Your instructions — What you write should be an exact copy of the material, from its first line through the line containing "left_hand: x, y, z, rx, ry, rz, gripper".

══ Information supplied ══

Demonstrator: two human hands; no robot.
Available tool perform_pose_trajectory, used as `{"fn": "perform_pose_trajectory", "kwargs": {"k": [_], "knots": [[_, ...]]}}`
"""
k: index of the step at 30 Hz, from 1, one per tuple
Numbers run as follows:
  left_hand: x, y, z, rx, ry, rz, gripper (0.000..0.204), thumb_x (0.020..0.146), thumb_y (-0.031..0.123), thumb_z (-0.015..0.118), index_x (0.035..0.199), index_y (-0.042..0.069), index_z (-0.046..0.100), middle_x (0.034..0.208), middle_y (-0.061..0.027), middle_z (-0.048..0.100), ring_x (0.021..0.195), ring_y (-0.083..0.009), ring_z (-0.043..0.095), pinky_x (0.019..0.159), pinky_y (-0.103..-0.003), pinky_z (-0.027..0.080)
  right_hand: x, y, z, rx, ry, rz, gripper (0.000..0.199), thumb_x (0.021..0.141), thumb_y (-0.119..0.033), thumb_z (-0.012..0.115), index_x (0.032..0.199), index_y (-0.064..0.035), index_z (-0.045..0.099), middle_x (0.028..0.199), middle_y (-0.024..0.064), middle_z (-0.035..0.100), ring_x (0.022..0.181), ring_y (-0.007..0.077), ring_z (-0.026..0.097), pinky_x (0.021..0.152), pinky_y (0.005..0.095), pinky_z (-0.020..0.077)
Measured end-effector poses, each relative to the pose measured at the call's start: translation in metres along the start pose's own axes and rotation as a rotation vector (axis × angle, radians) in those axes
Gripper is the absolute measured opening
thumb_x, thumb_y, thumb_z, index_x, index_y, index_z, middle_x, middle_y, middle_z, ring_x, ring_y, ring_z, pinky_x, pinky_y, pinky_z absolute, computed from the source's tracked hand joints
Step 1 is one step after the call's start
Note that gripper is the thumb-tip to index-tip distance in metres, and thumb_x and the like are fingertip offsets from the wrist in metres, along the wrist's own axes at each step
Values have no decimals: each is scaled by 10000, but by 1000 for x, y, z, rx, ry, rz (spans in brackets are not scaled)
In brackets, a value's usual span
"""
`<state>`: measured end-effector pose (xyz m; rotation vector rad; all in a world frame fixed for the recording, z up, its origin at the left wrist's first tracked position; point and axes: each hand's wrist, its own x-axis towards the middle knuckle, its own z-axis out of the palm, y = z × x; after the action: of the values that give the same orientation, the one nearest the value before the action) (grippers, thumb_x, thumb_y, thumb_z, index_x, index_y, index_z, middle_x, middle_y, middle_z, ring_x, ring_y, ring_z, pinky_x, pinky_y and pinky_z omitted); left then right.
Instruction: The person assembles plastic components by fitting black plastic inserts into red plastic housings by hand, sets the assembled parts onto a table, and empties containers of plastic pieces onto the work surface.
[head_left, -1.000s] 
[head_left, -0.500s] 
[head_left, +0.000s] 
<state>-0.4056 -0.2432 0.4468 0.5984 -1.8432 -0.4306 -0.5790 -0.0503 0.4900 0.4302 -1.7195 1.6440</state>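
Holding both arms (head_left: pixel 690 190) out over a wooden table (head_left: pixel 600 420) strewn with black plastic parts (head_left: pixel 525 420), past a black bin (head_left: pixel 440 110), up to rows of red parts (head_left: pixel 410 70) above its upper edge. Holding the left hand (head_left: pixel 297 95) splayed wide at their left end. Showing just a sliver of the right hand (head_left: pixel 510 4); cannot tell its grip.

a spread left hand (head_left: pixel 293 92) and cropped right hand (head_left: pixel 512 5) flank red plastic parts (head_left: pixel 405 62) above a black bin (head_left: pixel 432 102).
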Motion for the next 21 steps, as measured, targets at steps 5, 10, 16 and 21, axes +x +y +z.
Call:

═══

Reply —
Demonstrator: two human hands; no robot.
Available tool perform_pose_trajectory, used as `{"fn": "perform_pose_trajectory", "kwargs": {"k": [_], "knots": [[_, ...]]}}`
"""
k: index of the step at 30 Hz, from 1, one per tuple
Numbers run as follows:
  left_hand: x, y, z, rx, ry, rz, gripper (0.000..0.204), thumb_x (0.020..0.146), thumb_y (-0.031..0.123), thumb_z (-0.015..0.118), index_x (0.035..0.199), index_y (-0.042..0.069), index_z (-0.046..0.100), middle_x (0.034..0.208), middle_y (-0.061..0.027), middle_z (-0.048..0.100), ring_x (0.021..0.195), ring_y (-0.083..0.009), ring_z (-0.043..0.095), pinky_x (0.019..0.159), pinky_y (-0.103..-0.003), pinky_z (-0.027..0.080)

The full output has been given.